A première écoute, trop rapide, j’ai d’abord -ou presque- fui. Trouvant ce disque d’Ella Ronen (Storyteller/Mother/Feminist/Zürich/Tel Aviv et tout ça me la rend immédiatement intéressante) trop délicat. Il porte un thème attrayant, celui d’une fille née sans peau. C’est en fait sa propre histoire, touchante, poignante, émouvante et la seconde écoute révèle un disque riche, superbement décoré. Les sujets traités sont élevés, un duo feutré et aérien étaye l’opus (I Just Want To See You (feat. Sam Cohen), sur les frontières inhérentes au quotidien, prétendument infranchissables). Truth et ses rythmes effacés, ses légères incartades célestes, inaugure l’ensemble. On dirait, à l’écoute, Elysian Fields. C’est beau, et pétri de vérité puisque celle-ci est en route, souffle une Ella depuis reconstruite. Undercover prend le relais, de parure similairement saisissante. Le panel instrumental est large, il embellit The Girl With No Skin. Howl, paré de guitares qui brièvement griffent, chante l’amour, qu’on peine à faire vivre. Ecouté fort, l’album regorge de tension retenue, de motifs merveilleux. Le morceau s’envole, grinçant dans sa grâce récurrente.
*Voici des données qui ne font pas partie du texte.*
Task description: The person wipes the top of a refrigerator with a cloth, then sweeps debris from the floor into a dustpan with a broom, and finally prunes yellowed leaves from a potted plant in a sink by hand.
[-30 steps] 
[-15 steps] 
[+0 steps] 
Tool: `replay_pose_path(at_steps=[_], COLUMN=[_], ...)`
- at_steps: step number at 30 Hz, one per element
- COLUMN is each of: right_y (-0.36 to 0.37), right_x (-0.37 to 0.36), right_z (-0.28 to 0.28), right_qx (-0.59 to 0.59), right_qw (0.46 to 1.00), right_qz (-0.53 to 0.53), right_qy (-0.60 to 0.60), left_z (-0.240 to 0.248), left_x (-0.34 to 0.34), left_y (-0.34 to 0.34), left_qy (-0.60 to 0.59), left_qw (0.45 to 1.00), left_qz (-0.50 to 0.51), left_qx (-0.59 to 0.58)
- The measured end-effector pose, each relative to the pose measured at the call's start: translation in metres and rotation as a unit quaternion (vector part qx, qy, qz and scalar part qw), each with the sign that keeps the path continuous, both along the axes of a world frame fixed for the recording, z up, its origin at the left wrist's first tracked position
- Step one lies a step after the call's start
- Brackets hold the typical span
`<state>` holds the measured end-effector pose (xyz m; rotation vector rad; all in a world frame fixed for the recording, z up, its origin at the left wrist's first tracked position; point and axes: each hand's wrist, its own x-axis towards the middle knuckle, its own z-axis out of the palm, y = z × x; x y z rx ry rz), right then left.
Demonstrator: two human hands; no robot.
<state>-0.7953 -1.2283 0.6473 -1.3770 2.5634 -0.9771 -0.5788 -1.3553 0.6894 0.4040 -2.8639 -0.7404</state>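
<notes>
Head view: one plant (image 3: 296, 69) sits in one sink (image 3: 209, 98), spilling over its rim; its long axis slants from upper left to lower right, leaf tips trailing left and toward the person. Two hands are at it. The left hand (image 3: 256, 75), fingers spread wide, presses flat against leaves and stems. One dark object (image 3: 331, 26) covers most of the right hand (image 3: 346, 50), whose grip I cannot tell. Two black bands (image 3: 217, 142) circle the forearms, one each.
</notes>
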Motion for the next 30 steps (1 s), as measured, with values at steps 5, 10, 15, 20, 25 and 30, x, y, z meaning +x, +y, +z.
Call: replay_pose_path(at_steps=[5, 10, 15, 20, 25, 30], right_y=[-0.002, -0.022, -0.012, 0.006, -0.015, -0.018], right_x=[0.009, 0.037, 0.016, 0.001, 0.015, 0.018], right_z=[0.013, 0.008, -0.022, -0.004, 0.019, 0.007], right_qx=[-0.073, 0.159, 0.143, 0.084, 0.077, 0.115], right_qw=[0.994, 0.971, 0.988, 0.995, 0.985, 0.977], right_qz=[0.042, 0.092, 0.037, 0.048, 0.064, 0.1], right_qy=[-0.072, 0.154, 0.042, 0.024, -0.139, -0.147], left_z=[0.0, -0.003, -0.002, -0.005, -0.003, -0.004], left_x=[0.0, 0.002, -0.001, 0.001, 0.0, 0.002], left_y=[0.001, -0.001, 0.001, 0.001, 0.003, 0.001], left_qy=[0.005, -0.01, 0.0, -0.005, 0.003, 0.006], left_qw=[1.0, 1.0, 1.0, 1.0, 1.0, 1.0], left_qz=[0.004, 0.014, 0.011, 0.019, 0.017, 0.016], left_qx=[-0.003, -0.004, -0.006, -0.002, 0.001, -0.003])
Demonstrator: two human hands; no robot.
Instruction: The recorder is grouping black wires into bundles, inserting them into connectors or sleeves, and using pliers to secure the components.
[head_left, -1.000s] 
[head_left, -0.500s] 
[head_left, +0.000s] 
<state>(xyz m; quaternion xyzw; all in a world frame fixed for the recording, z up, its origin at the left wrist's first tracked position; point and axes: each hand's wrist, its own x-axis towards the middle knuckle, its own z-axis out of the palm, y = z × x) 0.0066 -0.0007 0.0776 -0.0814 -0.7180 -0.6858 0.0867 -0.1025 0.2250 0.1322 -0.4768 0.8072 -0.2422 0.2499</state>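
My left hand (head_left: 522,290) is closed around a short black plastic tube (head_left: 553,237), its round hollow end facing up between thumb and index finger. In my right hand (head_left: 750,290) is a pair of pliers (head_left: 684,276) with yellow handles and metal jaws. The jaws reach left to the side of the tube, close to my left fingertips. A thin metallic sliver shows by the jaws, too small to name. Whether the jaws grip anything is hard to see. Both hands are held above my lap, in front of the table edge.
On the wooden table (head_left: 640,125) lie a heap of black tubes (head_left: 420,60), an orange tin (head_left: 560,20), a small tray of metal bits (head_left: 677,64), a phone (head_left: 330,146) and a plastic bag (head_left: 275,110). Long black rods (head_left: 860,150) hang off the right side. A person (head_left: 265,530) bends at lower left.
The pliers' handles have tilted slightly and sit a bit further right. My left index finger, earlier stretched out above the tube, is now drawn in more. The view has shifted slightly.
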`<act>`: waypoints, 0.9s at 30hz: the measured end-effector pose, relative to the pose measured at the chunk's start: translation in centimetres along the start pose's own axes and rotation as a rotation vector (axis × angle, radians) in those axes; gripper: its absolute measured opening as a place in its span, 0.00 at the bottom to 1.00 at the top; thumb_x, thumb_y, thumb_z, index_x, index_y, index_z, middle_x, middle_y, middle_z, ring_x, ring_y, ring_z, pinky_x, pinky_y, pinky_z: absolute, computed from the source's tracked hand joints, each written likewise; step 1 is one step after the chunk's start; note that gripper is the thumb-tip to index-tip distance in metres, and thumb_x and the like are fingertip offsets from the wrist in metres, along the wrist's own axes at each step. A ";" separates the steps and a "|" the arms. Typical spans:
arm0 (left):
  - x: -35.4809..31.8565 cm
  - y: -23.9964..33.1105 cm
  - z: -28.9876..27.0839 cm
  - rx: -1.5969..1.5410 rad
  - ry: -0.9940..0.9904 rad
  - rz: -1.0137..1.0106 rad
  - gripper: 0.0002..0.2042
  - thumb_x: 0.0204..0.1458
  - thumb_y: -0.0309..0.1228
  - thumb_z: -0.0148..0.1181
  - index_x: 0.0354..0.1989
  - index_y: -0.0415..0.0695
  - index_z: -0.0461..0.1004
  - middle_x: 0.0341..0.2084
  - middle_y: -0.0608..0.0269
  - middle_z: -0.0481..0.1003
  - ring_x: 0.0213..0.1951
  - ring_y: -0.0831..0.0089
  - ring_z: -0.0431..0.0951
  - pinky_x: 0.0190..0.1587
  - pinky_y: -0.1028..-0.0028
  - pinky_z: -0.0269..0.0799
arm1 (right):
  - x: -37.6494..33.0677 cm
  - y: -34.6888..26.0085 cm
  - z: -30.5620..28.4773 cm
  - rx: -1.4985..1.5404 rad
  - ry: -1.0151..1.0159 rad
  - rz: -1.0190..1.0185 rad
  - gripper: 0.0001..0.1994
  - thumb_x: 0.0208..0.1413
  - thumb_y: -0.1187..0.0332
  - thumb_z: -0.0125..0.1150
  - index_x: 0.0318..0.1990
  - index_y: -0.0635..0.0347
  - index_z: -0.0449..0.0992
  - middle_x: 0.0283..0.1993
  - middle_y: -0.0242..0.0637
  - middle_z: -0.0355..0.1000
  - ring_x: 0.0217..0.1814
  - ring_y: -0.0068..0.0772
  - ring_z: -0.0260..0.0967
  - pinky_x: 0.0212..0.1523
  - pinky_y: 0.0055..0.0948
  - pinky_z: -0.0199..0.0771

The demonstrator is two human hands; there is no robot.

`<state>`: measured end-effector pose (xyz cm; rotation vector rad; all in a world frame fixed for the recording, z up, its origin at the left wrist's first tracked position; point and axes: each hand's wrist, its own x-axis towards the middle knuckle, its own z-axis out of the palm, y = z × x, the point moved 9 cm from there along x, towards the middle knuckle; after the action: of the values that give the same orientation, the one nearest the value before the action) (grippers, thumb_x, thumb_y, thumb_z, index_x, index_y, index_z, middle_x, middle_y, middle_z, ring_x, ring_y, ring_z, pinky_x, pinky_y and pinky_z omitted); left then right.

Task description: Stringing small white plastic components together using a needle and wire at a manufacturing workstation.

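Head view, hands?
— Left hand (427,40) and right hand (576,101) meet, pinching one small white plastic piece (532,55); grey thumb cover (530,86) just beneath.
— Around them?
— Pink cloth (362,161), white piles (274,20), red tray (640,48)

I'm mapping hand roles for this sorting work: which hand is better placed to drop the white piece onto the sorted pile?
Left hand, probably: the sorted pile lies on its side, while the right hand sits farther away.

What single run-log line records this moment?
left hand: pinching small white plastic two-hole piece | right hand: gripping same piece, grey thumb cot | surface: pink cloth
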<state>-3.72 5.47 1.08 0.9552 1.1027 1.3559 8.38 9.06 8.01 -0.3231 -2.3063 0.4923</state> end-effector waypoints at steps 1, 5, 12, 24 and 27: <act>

Plus loin Fuck Cute, en s’habillant de sons à la Depeche Mode (si si), séduit lui aussi. Me voilà pris, presque épris. La chanson s’agite, rock, acidulée, et fait valser les assignations féminines. J’adhère. The Girl With No Skin, aux textes à nouveau de marque, s’élague. Il ondule, soumis à la beauté. Presque sans peau, mais pas tout à fait car sa parure l’honore. Ella Ronen, son disque le prouve, trouve sa résilience dans ses activités. Celle-ci, sur dix plages notables, lui redonne corps. Feel It Rising louvoie, jazzy, jusqu’à nos sens. C’est d’ailleurs de ça, peut-être bien, que l’opus est en quête. Le sens. L’alliance chanté citée plus haut vient, à son tour, attraper l’auditeur. A sa suite The Mall, dans un rock offensif, bataille et de la lutte, sort vainqueur. Et Ella, grandie. The Girl With No Skin, typé, personnel jusqu’au terme de ses maux, fait merveille.
Photos Alessandra Leimer
En fin de renaissance Tightrope, d’un coton jazz souple, serpente paisiblement, s’intensifiant ensuite. Animé, il fait montre comme tout le reste d’une superbe vêture. The Girl With No Skin, s’il avait bien débuté, prend fin dans la prestance. Ella Ronen, vraie, sans fard (ni peau), s’illustre et trouve du souffle. Parfois, elle nous le coupe. Rearview, placé au dernier rang, borde posément son œuvre. On note, encore, les sonorités en ornement. Le climat, le mot, la portée du rendu. Fragile, splendide et hérissé, The Girl With No Skin fait ses preuves et conjure l’épreuve, conçu par une artiste au talent audible.